Dado o seu peculiar sistema de relações laterais, os mecanismos de coordenação utilizados são a normalização de competências, resultados e adaptação mútua.
As principais variáveis que definem este modelo são:
Este modelo é aplicável em duas situações distintas, mas sempre em situações onde a criatividade e a inovação são necessárias. É um modelo aplicável no momento da criação da empresa e quando a empresa enfrenta um ambiente muito dinâmico. No entanto, as empresas não são afetadas na sua totalidade por ambientes de alta complexidade, mas esta influência afeta determinadas funções ou partes da empresa, razão pela qual esta estrutura é normalmente utilizada para algumas atividades ou departamentos da empresa como o departamento de I&D, ou o departamento de produção de uma agência de publicidade.

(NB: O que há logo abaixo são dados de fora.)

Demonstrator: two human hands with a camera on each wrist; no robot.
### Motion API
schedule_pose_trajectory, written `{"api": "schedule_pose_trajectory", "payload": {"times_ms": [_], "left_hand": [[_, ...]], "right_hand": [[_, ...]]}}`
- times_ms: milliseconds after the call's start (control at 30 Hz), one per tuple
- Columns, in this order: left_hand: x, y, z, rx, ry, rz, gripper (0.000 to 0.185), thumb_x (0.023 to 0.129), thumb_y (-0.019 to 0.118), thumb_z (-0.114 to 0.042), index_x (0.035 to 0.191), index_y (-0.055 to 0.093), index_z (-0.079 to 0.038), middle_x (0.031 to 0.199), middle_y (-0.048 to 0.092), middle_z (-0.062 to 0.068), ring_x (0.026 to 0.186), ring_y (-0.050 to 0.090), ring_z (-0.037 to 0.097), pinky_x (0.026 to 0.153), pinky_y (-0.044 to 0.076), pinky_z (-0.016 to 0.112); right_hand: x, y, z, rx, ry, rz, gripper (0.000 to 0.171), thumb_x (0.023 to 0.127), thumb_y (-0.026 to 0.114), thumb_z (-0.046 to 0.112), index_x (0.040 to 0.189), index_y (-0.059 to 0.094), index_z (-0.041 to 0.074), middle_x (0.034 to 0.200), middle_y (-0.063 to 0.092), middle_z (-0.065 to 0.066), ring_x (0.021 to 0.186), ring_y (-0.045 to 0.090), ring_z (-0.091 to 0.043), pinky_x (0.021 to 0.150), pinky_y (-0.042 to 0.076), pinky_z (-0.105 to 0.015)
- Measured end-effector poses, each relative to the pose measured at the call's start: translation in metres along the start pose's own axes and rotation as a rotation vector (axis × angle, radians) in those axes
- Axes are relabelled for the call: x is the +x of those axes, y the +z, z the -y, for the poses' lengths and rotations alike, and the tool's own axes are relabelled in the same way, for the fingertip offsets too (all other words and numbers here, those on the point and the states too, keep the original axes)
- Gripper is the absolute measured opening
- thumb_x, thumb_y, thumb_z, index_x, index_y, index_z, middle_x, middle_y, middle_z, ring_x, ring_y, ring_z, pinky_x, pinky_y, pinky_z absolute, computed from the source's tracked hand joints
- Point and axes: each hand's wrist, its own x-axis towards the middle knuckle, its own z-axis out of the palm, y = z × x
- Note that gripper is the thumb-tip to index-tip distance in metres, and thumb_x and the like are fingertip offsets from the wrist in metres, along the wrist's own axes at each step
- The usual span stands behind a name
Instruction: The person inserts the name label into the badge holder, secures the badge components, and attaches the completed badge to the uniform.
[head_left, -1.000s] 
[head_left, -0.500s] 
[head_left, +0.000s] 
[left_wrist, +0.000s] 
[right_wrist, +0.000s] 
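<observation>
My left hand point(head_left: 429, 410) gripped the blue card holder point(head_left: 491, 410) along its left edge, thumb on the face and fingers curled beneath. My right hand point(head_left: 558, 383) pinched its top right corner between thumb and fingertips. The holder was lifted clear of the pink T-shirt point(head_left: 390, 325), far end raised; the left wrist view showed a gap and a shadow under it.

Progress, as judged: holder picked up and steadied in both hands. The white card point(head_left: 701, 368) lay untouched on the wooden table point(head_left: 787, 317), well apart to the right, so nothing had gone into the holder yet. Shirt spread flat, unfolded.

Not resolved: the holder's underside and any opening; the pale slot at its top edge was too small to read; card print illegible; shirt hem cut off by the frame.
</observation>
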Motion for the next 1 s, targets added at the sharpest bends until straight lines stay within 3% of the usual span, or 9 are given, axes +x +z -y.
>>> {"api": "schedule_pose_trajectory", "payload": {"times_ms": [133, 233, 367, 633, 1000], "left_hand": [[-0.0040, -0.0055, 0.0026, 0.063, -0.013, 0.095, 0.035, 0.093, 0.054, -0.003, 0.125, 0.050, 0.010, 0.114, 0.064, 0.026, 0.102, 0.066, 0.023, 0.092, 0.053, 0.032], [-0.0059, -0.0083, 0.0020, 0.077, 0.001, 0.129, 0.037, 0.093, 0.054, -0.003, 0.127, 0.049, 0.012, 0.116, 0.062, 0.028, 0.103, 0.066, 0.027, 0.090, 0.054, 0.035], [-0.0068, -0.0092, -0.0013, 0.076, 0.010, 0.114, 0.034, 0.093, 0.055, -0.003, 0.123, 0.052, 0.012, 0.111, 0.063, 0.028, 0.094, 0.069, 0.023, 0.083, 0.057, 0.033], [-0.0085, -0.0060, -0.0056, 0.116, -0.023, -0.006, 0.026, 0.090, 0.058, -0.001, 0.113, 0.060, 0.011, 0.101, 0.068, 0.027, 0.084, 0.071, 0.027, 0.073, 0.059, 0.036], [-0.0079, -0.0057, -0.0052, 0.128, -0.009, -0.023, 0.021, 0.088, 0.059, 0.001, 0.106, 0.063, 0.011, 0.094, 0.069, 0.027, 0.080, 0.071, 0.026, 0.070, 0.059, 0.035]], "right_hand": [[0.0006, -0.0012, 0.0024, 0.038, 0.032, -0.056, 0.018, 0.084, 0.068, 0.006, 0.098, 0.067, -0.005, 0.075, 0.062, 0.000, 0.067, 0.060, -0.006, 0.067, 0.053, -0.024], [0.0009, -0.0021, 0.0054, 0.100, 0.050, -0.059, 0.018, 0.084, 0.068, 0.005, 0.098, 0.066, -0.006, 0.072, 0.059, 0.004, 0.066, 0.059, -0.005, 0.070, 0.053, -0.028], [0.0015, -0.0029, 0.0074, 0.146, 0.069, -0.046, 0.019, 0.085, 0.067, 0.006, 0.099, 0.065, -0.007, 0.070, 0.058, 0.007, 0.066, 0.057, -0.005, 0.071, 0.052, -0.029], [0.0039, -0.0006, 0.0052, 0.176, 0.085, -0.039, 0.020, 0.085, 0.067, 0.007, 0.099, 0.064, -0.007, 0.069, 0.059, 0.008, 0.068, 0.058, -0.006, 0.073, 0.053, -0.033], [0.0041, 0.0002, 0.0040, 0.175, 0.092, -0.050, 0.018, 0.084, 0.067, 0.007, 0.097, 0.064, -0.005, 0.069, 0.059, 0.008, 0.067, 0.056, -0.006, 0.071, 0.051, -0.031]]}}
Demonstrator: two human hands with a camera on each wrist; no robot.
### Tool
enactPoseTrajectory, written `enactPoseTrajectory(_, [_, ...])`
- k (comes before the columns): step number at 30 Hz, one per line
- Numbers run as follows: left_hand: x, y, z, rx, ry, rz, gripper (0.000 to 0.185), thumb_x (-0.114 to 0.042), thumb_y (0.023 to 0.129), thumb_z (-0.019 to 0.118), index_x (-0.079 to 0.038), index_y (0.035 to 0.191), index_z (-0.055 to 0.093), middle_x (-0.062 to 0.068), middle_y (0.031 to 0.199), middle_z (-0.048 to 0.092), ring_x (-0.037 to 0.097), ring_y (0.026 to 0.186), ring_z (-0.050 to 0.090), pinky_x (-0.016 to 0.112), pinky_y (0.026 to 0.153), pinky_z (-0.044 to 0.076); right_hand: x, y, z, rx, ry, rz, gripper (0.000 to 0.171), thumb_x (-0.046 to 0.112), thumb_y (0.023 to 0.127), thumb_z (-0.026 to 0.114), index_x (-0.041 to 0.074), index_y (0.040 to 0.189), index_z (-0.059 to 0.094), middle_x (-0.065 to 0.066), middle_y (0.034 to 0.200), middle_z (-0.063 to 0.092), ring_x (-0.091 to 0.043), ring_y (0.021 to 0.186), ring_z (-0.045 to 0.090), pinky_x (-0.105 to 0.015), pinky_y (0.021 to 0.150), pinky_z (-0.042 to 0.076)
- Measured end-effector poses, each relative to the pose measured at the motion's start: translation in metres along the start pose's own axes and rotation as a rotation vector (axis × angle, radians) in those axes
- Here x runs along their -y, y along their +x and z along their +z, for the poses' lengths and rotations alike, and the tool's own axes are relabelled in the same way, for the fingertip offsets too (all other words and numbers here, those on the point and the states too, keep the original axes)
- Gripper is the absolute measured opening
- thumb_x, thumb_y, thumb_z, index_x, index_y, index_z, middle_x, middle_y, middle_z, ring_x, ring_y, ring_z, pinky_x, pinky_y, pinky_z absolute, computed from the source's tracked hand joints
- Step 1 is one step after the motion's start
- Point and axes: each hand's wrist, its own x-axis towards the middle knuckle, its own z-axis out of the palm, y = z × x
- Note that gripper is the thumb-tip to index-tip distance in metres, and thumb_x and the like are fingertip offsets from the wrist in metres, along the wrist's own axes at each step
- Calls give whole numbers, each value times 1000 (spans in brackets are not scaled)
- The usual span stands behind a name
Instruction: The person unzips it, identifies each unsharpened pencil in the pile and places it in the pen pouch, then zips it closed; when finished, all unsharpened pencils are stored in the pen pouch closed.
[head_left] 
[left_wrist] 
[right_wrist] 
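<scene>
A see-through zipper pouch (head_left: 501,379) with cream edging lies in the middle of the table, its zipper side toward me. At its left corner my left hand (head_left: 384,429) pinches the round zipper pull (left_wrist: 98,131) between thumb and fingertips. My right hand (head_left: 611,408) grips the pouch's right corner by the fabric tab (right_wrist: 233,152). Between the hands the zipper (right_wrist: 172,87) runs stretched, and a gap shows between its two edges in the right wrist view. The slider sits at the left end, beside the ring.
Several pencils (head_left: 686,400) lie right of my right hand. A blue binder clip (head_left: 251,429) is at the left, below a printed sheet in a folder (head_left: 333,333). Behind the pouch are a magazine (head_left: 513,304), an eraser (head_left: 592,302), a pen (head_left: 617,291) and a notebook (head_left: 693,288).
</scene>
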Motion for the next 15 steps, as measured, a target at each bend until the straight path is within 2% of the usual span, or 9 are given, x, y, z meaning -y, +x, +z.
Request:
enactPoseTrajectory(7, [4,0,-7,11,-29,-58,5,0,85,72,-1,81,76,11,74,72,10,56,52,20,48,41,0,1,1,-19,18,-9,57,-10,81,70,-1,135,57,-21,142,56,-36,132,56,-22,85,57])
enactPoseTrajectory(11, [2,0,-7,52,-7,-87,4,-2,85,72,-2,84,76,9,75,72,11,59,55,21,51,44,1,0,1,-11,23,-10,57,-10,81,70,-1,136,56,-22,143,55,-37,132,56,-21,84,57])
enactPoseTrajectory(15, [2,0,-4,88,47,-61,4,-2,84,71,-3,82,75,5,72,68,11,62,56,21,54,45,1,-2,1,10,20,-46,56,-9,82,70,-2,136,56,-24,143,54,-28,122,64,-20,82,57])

As vantagens deste modelo são a criatividade e a capacidade de lidar com ambientes muito dinâmicos. Outra vantagem importante é a sua flexibilidade, pois permite a incorporação de novos projetos e consequentemente a ampliação da estrutura sem influenciar o comportamento dos existentes, tal como acontece quando um dos projetos termina e desaparece da estrutura sem afetar o comportamento dos restantes.